Как он шёл, подняв голову и – может быть – среди согнанной толпы искал взглядом Незабудку. Наверное.
«Да здравствует Ста…» – залпы немецких винтовок оборвали крик.
Незабудка…
Но у Незабудки было другое задание, и она опоздала… На две или три недели. Она шла, она пришла к нему, она нашла его, но было поздно.
«На этом месте в ноябре 1943 года казнён немецко-фашистскими захватчиками советский патриот Черняев В.М.»
И вновь слёзы наворачивались на глаза, но не было её имени на обелиске – Матрёна вновь и вновь кусала губы и оставалась в мире живых, а её любимый – нет…
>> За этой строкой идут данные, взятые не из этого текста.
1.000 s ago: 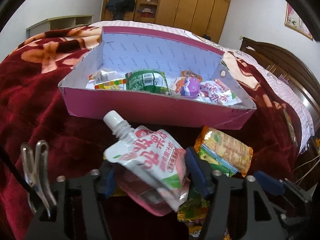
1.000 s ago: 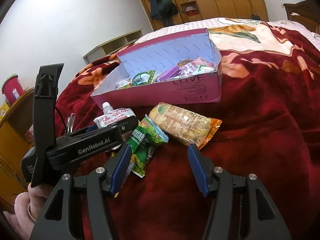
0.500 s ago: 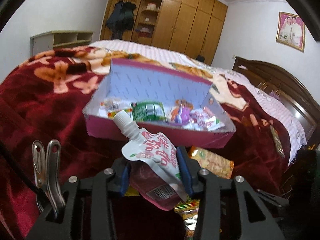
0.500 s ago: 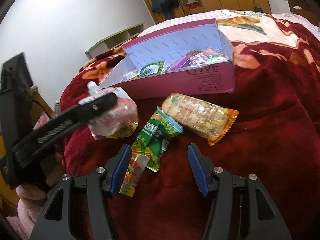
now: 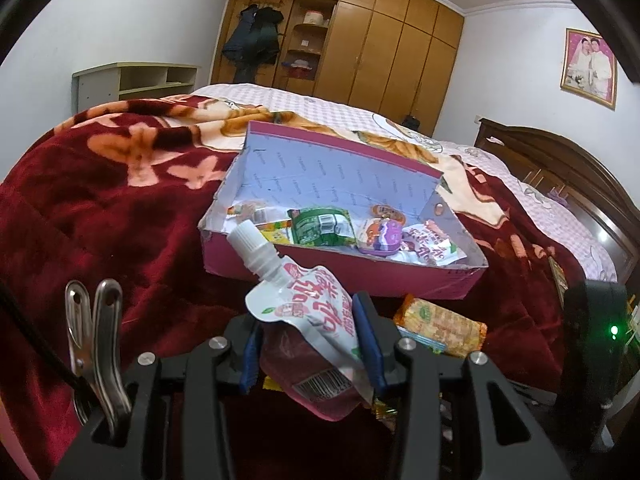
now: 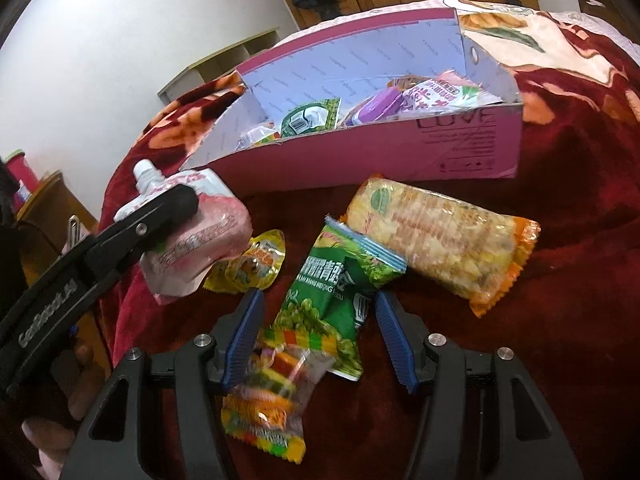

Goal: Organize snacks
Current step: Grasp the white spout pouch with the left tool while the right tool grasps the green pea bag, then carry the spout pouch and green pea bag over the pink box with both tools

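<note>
My left gripper (image 5: 308, 340) is shut on a pink-and-white spouted pouch (image 5: 308, 312) and holds it above the blanket, short of the pink box (image 5: 360, 276). The pouch (image 6: 192, 224) and left gripper (image 6: 160, 216) also show in the right wrist view. The box (image 6: 400, 152) holds several snack packets. My right gripper (image 6: 320, 336) is open over a green pea packet (image 6: 336, 292) that lies between its fingers. A colourful candy packet (image 6: 268, 396), a yellow packet (image 6: 252, 264) and an orange cracker pack (image 6: 436, 236) lie on the blanket.
The red floral blanket (image 6: 560, 340) covers the bed. A wooden headboard (image 5: 560, 168) stands at the right, wardrobes (image 5: 380, 48) at the back. A metal clip (image 5: 96, 340) hangs on the left gripper's side.
My left gripper has closed on the pouch and lifted it off the blanket. My right gripper has moved down and forward over the green pea packet.
</note>
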The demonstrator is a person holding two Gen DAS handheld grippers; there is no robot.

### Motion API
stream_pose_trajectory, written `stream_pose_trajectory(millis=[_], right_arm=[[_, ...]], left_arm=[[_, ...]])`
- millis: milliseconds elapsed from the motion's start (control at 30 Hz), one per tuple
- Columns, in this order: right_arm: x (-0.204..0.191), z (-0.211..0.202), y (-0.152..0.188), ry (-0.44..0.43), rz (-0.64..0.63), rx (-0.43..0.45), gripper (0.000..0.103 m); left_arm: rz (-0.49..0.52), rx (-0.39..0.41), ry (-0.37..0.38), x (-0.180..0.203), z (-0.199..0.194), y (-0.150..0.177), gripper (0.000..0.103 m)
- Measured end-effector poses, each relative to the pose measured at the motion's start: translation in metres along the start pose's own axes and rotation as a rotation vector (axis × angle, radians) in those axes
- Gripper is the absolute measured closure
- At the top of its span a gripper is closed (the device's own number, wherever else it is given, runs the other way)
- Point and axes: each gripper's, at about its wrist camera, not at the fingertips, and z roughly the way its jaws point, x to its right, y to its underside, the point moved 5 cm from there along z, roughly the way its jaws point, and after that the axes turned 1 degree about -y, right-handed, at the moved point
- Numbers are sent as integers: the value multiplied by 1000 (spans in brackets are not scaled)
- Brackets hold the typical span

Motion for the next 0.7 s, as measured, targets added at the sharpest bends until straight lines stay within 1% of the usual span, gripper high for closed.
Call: stream_pose_trajectory(millis=[67, 100, 133, 167, 300, 467, 533, 700], right_arm=[[1, 2, -2, -7, 13, 5, 44], [1, 3, -3, -9, 20, 6, 48], [2, 3, -3, -7, 23, 9, 55], [3, 3, -4, 1, 22, 11, 59], [1, 1, -3, 6, 9, 25, 65], [-5, -11, -3, 12, -31, 63, 67], [-6, -15, -3, 16, -43, 78, 70], [-11, -27, -5, 22, -77, 124, 70]], left_arm=[[-6, 2, -2, -3, 0, 0, 60], [-8, 1, -2, -4, 0, 0, 60], [-12, 0, -2, -5, 1, 0, 60], [-14, -2, -2, -6, 2, 1, 60], [-18, -10, -2, -7, 3, 2, 60], [-13, 1, -3, -6, 0, 0, 60], [-8, 7, -2, -4, -2, -1, 60], [4, 17, -2, 1, -7, -3, 60]])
С тех пор прошло сорок восемь лет – много это или мало? Это жизнь… И кто может запретить любить человека, которого сорок восемь лет нет на Земле?
Матрёна приезжала туда каждый год, на Девятое мая. Когда удавалось – то и чаще. И даже чаще в другие дни, потому что в праздник приходили школьники, приходили делегации, и у неё не было возможности присесть тихо у краснозвёздной пирамидки и поговорить наедине с любимым…
«Здравствуй, Витенька, вот я и пришла к тебе…»
Тихо качались ветви, день за днём, год за годом клонясь к ногам тридцатилетней, сорокалетней, пятидесятилетней женщины.
В год своего шестидесятилетия Матрёна впервые не смогла приехать на День Победы на могилу Виктора Черняева на высоком берегу Припяти – в тот год случилась радиационная катастрофа, и зону отчуждения закрыли для въезда…
Но она должна была… Должна была вернуться к Витеньке…
Она вернётся. С тех пор прошло всего лишь сорок восемь лет. Разве ж это много?
«Фа-шизм не прой-дёт!» – выдохнула колонна.
– Фашизм не пройдёт!» – громко и чётко произнесла сквозь морозный воздух Матрёна Ермишина за секунду до того, как на первые ряды демонстрантов обрушились дубинки ОМОНа.
После разгона демонстрации Николай Зайцев в одиночестве пил дешёвую водку.
На следующий день ему нужно было идти на работу, и в былые времена его бы, конечно, уволили за прогул, не явись он на работу вовремя с похмелья. Но вечером двадцать третьего февраля он пил рюмку за рюмкой, не опасаясь последствий на работе.
Завод стоял, заказов не было, и тем более не было заказов на опытно-конструкторские разработки, которыми занимался Николай. Зарплату за январь не заплатили, пообещав выдать позже. Люди угрюмо промолчали – на дворе стоял девяносто второй год, и невыплаты зарплат ещё не вошли в жизнь привычным элементом. Всё ещё было в новинку, в том числе и то, что заработанные деньги могут выдать через шесть-восемь месяцев, когда на них едва можно будет купить батон хлеба.
С марта завод переходил на четырёхдневную рабочую неделю, в дальнейшем начальство
Николай осоловело смотрел на дно пустого стакана. Потянувшись, он опрокинул бутылку, и кристальная струя полилась по стеклянным граням.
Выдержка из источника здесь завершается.